Popular culture

Popular culture

Culture as a way of Life

Culture is a broad term that can stand for a variety of things. In simple terms, it is defined as the fingerprint of each society. When one thinks about what serves to distinguish his or her society from other, one is thinking about their culture (Brown Jones & Gamble, 2016). It is important to note that while culture serves to be a unique identity, there are a number of cultural practices which serve to be quite similar to others, in fact, there have been cases of borrowed cultural practices.

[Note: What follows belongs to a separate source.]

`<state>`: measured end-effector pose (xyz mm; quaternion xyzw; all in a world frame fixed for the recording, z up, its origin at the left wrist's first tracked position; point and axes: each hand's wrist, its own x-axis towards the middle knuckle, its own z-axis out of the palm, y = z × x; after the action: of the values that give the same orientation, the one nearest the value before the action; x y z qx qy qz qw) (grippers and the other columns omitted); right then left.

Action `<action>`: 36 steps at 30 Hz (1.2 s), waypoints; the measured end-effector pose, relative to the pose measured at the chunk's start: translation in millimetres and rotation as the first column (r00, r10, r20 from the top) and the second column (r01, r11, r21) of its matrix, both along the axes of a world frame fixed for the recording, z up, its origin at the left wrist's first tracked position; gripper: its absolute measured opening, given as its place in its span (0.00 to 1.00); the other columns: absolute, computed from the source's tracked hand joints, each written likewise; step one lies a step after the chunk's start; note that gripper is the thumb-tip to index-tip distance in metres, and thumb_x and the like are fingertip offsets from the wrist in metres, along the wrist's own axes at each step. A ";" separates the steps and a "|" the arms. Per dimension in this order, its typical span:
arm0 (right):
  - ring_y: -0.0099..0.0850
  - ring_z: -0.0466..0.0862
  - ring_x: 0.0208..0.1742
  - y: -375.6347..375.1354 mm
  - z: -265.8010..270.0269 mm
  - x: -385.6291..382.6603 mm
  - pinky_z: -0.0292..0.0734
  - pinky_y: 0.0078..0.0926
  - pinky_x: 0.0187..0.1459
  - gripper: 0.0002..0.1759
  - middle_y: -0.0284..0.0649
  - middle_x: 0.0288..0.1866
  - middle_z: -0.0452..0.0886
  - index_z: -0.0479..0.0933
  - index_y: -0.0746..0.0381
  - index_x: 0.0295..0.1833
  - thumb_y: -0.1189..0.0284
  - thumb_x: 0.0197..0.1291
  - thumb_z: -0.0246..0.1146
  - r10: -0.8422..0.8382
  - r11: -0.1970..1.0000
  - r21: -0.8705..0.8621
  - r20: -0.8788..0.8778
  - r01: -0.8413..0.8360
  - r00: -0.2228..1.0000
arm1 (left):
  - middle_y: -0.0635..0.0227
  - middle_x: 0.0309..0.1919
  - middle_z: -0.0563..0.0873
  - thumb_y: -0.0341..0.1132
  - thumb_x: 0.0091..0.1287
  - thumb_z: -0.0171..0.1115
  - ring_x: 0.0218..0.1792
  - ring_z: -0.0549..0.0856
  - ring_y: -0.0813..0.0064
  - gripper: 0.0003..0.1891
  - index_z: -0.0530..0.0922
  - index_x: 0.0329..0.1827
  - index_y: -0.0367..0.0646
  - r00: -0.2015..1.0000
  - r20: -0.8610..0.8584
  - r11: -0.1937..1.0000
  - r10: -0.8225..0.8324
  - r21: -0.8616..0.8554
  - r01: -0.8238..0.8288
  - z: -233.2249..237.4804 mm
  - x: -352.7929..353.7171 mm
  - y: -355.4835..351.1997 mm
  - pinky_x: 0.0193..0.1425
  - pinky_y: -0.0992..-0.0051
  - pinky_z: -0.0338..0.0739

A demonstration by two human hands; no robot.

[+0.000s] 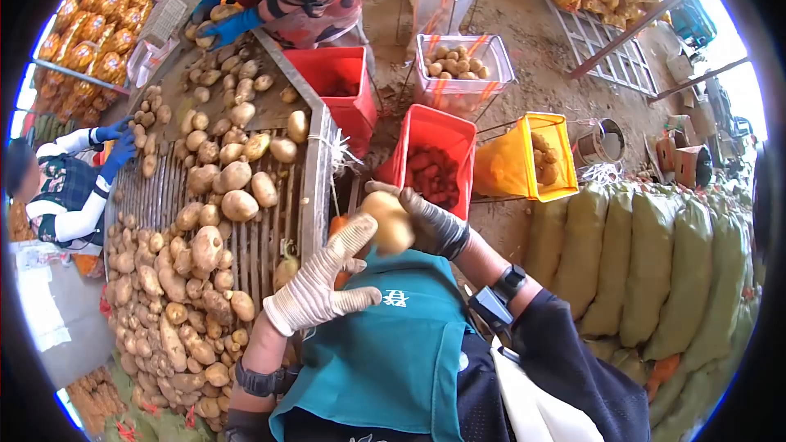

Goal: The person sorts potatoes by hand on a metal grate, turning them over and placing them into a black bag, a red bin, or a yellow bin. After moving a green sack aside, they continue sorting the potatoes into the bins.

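Potato (389,223): just below red bin (426,127), clamped in right hand (434,227), held up off desk (315,172), seemingly for clear look. Left hand (323,282): fingers spread, empty, beside potato. Loose potatoes (221,196): left of bin, on desk slats.
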<state>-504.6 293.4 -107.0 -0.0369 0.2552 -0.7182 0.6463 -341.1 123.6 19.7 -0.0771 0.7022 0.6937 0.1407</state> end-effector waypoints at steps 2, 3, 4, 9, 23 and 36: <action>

Culture, in technical terms, refer to the collection of characteristics, knowledge, and heritage of a particular group of people which cover language, religion, cuisine, social characteristics, music tastes and forms of art (Brown et al., 2016). Each and every person born on the face of this earth is part of a culture. In order to understand how culture is a way of life, it is important to look at some of the theories which materialize its overall concept

Social Theory

The social theory is the overall foundation of culture. As already described above, the term culture is often associated with a designated group of people or society. Since the Cambridge learner’s dictionary defines social aspects as factors relating to the society, a clear connection can be made between the social theory and the overall meaning of culture (Mulachy, 2017). It is important to note that anything which correlates to the society as a whole is related to culture in the strictest sense. Since the social theory aims to study how human beings of a specific society relate to each other, it is part and parcel of the cultural concept.

Way of Life

Having established the correlation between culture and the social theory, the next step is to determine how they coalesce to standard conventional ways of life. In general terms, the way of life refers to how human beings have embraced existence since the dawn of time. One cannot fail to note that we have always been social creatures,  we are often characterized  by the desire to be recognized as part of a greater society. In today’s standards, one cannot live without friends. An overwhelming feeling of loneliness often affects people who chose to isolate themselves from others. Jobs and other tasks are always done collectively with a designated number of individuals. In conclusion, grouping together to form societies is a well renowned and undisputed way of life.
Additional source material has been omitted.